O estudo recomenda a ampliação de ciclovias – dos atuais 64 km de trechos fragmentados para 350 km em rede conectada; o transporte aquaviário complementar e o uso de veículos menores para transporte de carga. Também propõe a construção de 146 km de ruas completas – para veículos motorizados, ciclistas e pedestres – e 30 km de ruas Zona 30, em que a velocidade máxima é de 30 km/h.
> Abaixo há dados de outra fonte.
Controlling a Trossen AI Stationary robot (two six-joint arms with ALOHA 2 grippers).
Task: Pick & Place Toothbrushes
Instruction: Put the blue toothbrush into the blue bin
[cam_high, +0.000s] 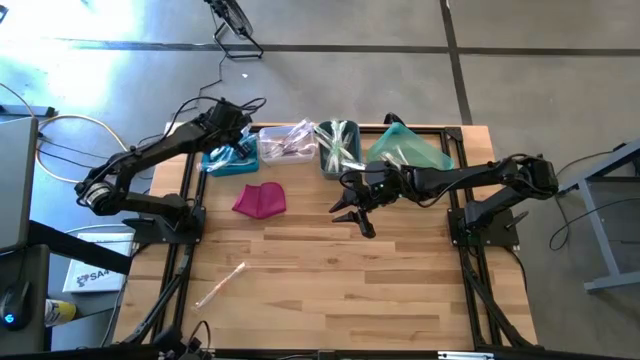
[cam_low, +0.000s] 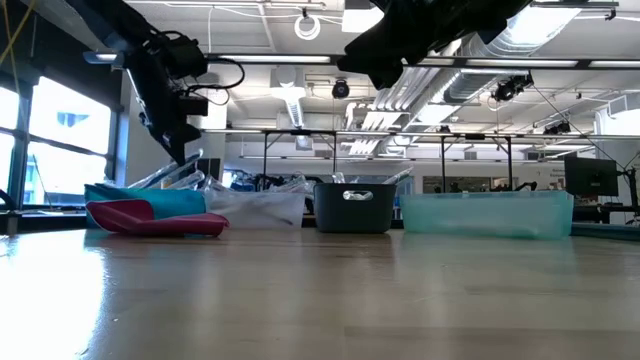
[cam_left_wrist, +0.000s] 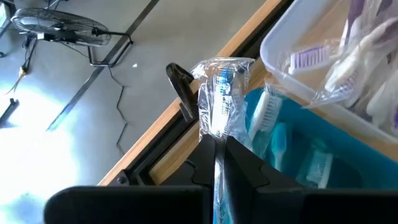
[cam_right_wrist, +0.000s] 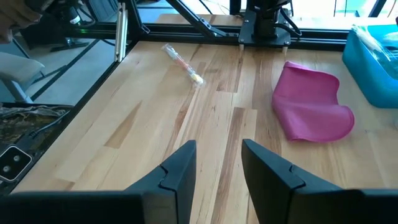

Se adotadas essas soluções, até 2040 o tempo médio de viagem com transporte individual deve cair de 29 para 22 minutos e o de transporte público, 60 para 40.
“O estudo limpa a discussão sobre alternativas de modos de transporte”, diz Werner Kraus Júnior, professor do Departamento de Automação e Sistemas da Universidade Federal de Santa Catarina (UFSC), que dá suporte técnico ao Plamus. “Podemos agora nos concentrar na política pública voltada para a região metropolitana.”
Ele lembra a importância do Estatuto da Metrópole, promulgado em janeiro, que estabelece diretrizes de governança interfederativa, com prevalência do interesse comum sobre o local.
O arquiteto Lino Peres, coordenador do Grupo de Estudos de Mobilidade Urbana e Sustentável da UFSC e vereador de Florianópolis (PT), avalia que o estudo é um avanço, mas só sairá do papel se houver vontade política: “Vai ser necessário ter integração institucional entre os municípios e qualificar profissionais que ataquem um conjunto de políticas públicas”, afirma. “Não há como desarticular mobilidade urbana do Plano Diretor e da exploração imobiliária, que tem empurrado a população de baixa renda para os municípios vizinhos.” Peres critica a falta de participação popular no Conselho Municipal de Transportes.
“É uma luzinha no fim do túnel, mas depende da mobilização da sociedade”, opina Anita Pires, presidente da ONG FloripAmanhã, que incentiva o desenvolvimento planejado da cidade. “Tudo o que puder qualificar o transporte, a princípio, é visto com simpatia, mas não adianta ter BRT em um regime de concessão como este, que não tem controle público nenhum”, comenta Victor Khaled, militante do Movimento Passe Livre. A organização foi fundada como movimento nacional depois da “Revolta da Catraca”, uma série de protestos em 2004 e 2005 contra o aumento de tarifas de ônibus na capital catarinense.